SHS girls win second place at U of C Technovation Challenge
Dr. Mea Wang(left to right), Kaila Estall, Emma Ewashen, Katie Doak, Rachel Huhn, and Dr. Leslie Rigg. The SHS students came in second at Technovation challenge.
WalkAble is a cellphone application created by four female computer science students at Strathmore High School. Together after over four months of hard work, designing, creating, marketing, and consulting with business mentors, Katie Doak, Kaila Estall, Emma Ewashen and Rachel Huhn attended the University of Calgary’s regional competition called Technovation.
The students, who are taught by Strathmore High School Computer Science instructor Ed Eberts, took home second place for their app.
“I heard about this program from a professional association,” said Eberts.
He explained that the Technovation Challenge is to help encourage girls in junior and senior high to take part in the information technology field.
“It’s not just about coding, it’s also about business because the project that they had to do was develop an app, but also they had to market it, and create a business around it,” he said.
“If you have an app, that’s just one part of the puzzle you actually have to market it, and come up with a name and a logo too,” he said.
The 2017 Technovation challenge is meant to help spark innovation in the field of information technology for young women.
Eberts explained that the local girls faced a challenge right from the beginning as they are located in Strathmore and the challenge is in Calgary.
The team was matched with mentors from the business community in October and from there in January they had their first meeting at the University of Calgary.
Because of their location, the team held several Skype, or Google hangout meetings over the Internet with their mentors each week and every other Saturday mentors would travel to Strathmore High School to meet with the group for several hours. This was made particularly difficult with the frigid weather over winter.
“We had our final pitch even on Saturday the 13th but we have been working on our app for four months,” explained Grade 11 student Katie Doak.

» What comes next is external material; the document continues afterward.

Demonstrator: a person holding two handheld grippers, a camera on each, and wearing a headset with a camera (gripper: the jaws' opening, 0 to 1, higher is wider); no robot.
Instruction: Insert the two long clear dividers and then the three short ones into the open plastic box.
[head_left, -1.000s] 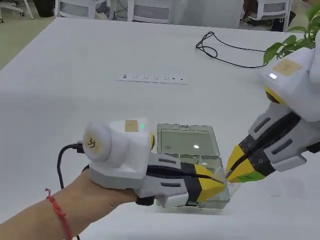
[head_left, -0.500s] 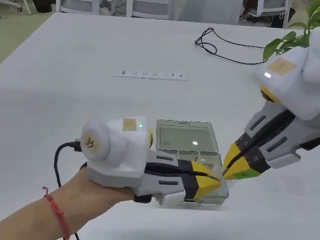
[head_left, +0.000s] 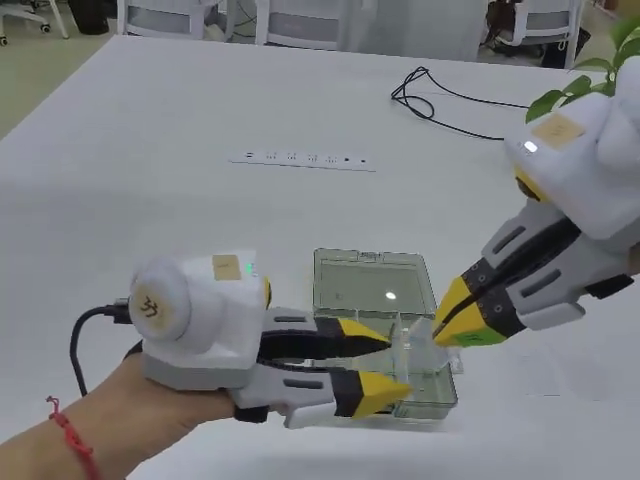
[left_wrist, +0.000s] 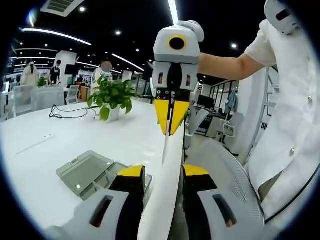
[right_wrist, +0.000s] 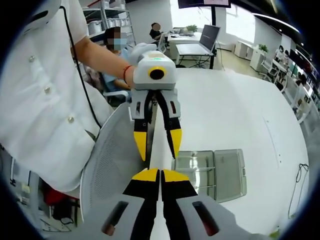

“I had experience in coding before, but the business aspect of it, that was brand new for every single one of us, so it was a learning curve right there,” she said.
“It was really fun, I’ve never used App Inventor before, which was the platform we used to code it, so it was a lot of new learning curves for me, but I found it pretty easy it was really fun learning how it worked,” said Emma Ewashen.
Each of the members of the team had their own responsibilities. Huhn was the main writer and graphic designer for the logo. Doak was the lead programmer and coder, Ewashen created the user interface and designed the look of the app’s features and Estall worked on the business plan, financials and marketing.
“We had three business mentors and one technical mentor, which was for the coding and they all were there helping us, they also came to the school and worked for hours and every other Saturday,” said Doak.
“The app is aimed for the protection of women and them walking safe,” said Doak.
“When you feel if someone is following you, you can click the button which will contact your contacts that you put in, or you can click a different button and it will contact 911,” she said.
In the future the team plans to look into placing tracking software in the app, so that police can come find the owner of the cellphone should they be missing.
In terms of feedback, Ewashen explained that during the event there was a setup where students had trifolds with displays of each app. The judges were able to move from one display to the next and ask questions.
“Each team had a big trifold board and a table setup around the hall and the mentors went around and the judges looked at it and asked questions,” she said.
It is unclear what the future holds for each of the students. Doak hopes to enter the computer science field as she enjoys working with computers and programming, especially the programming language Java is an interest of hers.
“My favourite one is Java because you have to type everything out yourself, I like the memorizing of it and actually,” she said. As for Ewashen, she’s not too sure if she will study computer science at a post-secondary level.
“I think going into computer science would be really fun, but I’m not sure exactly what aspect of it,” she said.
The Technovation challenge is a international initiative created to engage women in the field of technology.
During the University of Calgary regional challenge, teams are matched with business mentors over a 12-week period. Over that time they create an app and pitch their app to a Dragon’s Den-type panel.
In July, the top teams will be invited to the San Francisco Bay area present their pitches at the Technovation international event.